Determine how many lines of this material contain "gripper". Give only the number.

[[ Raw data, beginning ]]

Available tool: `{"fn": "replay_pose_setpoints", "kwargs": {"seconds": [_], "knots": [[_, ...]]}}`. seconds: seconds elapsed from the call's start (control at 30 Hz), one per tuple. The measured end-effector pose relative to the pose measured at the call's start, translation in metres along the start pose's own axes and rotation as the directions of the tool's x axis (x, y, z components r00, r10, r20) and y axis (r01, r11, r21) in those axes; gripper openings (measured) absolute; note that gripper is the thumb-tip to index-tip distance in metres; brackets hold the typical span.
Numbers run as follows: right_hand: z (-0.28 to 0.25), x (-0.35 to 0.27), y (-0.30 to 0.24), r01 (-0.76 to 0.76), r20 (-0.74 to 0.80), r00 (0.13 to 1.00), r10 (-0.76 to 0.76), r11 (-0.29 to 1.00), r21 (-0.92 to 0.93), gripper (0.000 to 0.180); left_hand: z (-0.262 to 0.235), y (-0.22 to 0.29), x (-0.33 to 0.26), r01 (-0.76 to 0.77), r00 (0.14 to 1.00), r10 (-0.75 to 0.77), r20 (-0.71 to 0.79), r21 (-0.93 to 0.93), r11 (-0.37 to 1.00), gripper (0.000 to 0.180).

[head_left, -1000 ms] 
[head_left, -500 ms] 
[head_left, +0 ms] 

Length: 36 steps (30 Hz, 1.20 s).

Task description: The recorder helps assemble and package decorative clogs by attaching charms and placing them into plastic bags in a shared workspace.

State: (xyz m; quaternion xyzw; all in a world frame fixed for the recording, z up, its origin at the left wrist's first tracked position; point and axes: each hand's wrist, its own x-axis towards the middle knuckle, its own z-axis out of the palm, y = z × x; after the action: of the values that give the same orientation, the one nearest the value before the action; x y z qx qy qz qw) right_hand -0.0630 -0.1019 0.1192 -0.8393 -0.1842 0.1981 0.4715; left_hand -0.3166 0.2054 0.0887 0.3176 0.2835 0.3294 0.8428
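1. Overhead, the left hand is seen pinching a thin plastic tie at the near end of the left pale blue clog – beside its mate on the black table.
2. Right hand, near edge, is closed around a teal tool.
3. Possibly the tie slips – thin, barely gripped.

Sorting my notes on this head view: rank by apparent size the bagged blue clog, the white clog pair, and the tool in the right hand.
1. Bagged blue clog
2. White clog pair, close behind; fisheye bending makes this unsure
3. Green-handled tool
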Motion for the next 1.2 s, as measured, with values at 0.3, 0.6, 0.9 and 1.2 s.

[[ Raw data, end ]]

» **Answer to this task**
2